U-M team researches access to mortgage financing and homeownership in Detroit 


Source: Public Affairs

Candace Sims, a homeowner in the Newberry neighborhood. Photo courtesy of MiSide.

For two decades, no one took out a new mortgage to buy a home in or around an eight-block area of Detroit’s Chadsey-Condon neighborhood. 

Then, a unique lending program launched by a nonprofit agency helped dozens of renters there become successful homeowners.

Researchers from the University of Michigan plan to study the program as they explore the gaps around mortgage availability and home ownership in Detroit, as well as some of the challenges faced by borrowers of color. 
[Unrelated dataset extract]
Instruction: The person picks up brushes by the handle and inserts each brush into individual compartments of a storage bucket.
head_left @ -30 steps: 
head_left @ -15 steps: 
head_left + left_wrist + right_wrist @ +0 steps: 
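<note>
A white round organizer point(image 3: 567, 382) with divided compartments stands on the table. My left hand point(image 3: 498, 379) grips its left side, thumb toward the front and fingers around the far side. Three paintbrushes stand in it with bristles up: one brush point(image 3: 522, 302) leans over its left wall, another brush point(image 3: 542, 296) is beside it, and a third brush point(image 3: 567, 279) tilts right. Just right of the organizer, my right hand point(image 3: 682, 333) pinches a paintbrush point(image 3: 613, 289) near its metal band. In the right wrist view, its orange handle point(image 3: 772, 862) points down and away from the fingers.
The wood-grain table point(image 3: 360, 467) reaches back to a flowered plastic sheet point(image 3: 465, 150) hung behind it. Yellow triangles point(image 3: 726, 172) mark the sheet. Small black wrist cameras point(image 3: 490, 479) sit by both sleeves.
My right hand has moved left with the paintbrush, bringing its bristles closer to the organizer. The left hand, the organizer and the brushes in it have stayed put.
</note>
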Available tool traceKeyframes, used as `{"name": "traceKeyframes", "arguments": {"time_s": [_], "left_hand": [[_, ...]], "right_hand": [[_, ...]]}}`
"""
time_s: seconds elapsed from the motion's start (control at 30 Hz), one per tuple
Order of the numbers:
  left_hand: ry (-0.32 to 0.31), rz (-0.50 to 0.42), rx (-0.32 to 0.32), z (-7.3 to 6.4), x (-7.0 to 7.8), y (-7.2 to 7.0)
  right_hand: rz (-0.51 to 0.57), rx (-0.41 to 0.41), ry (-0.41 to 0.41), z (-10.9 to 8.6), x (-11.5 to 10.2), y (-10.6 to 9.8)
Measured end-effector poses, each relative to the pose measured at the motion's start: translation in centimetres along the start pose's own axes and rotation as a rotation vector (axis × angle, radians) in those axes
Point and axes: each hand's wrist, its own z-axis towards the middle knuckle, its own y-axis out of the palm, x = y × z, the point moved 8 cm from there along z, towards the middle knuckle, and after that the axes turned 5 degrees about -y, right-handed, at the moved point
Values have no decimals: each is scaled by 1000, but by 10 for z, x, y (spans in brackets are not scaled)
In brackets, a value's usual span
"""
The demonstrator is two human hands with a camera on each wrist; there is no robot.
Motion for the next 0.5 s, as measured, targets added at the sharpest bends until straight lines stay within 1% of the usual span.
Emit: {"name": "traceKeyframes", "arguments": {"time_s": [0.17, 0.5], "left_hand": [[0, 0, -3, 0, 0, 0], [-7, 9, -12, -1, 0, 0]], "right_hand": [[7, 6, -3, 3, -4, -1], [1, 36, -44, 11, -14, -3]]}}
The project is funded through a $330,000 grant from the U.S. Department of Housing and Urban Development. It could have implications across the city and beyond, said project coordinator Michael Kloc, who is part of the research team from the School of Social Work’s Center for Equitable Family & Community Well-Being. 

“What I’m hoping is that we can tell a story on a national scale about incredible people who live in Detroit, that through no fault of their own, have been impacted by systems of racism and oppression, and how if we strategically fund projects that allow folks who normally wouldn’t be able to obtain home ownership within our traditional economy to become homeowners, it is beneficial for everyone,” he said. 

MiSide, a Detroit-based nonprofit formerly known as Southwest Solutions, is partnering with U-M on the project. 

The researchers will focus on two areas of the city: the University Grove development in the Harmony Village neighborhood and a section of Chadsey-Condon known as Newberry Homes.

Both have residences that were formerly part of a low-income tax credit program that offers incentives to developers who build affordable housing. But in Newberry, MiSide used a $2.5 million gift from philanthropist Judith Yaker to acquire 60 single-family rental properties in 2018 after the tax credit expired.  

The nonprofit’s lending arm created a special mortgage product, using the donation as the loan pool, to offer a competitive interest rate and more favorable underwriting guidelines to help tenants purchase their homes. Tenants also had access to up to $20,000 in down payment assistance, financial counseling and funding for some repairs. 

To date, 53 Newberry properties have been purchased. Even with taxes and insurance, the monthly mortgage payments are generally far less than what the households had been paying in rent. 

Many of the tenants-turned-homeowners wouldn’t have been able to qualify for a traditional mortgage, said Patrick Meehan, program manager at the Center for Equitable Family & Community Well-Being. Credit history and the old age of the city’s housing stock have traditionally served as barriers to mortgage financing for borrowers of color in Detroit, he said. 

“One thing we’re hoping to reveal from this project is that these are all responsible homeowners who have made regular payments on their mortgages – they’re not in arrears in any way,” he said. “This is a pool of potential homeowners that traditional financing has largely missed in the way it operates in the city of Detroit.”

The researchers will explore how the special mortgage financing – or lack thereof – impacted the attainability of home ownership for borrowers of color in the two neighborhoods. They’ll also look at how borrowers of color perceive their relationship to credit, among other topics. 

Trina Shanks, a professor of social work, the director of the Center for Equitable Family & Community Well-Being and the principal investigator on the project, said she expects the research to show that with an affordable mortgage program and other support, low-income, vulnerable families can be just as successful at home ownership as others. 

The research team hopes to conduct 80 interviews with current and former residents of Chadsey-Condon and University Grove. They also plan to review data from the Home Mortgage Disclosure Act and other sources. 

Owning a home can have a significant, positive long-term impact on families, said Alex Makohn, senior manager of homeownership assistance programs for MiSide. 

“To have ownership is to create stability for that family,” she said. “You don’t have to worry about rents going up, or having to move from place to place. Children can stay at the same school.”

Makohn also said when there’s an ability to “get a little more innovative and flexible” with mortgage underwriting guidelines, home ownership can be more successful and sustainable over time. 

The research project was one of only three nationwide to receive funding as part of a U.S. Department of Housing and Urban Development initiative aimed at addressing the disparities that exist for borrowers of color and other underserved groups.

Ultimately, the researchers hope lenders and policymakers take notice.

“If (the special mortgage program) could be replicated in other parts of the city, other parts of the country,” Meehan said, “there could be greater access to home ownership for a wider pool of potential homeowners, and greater wealth accumulation among these homeowners.”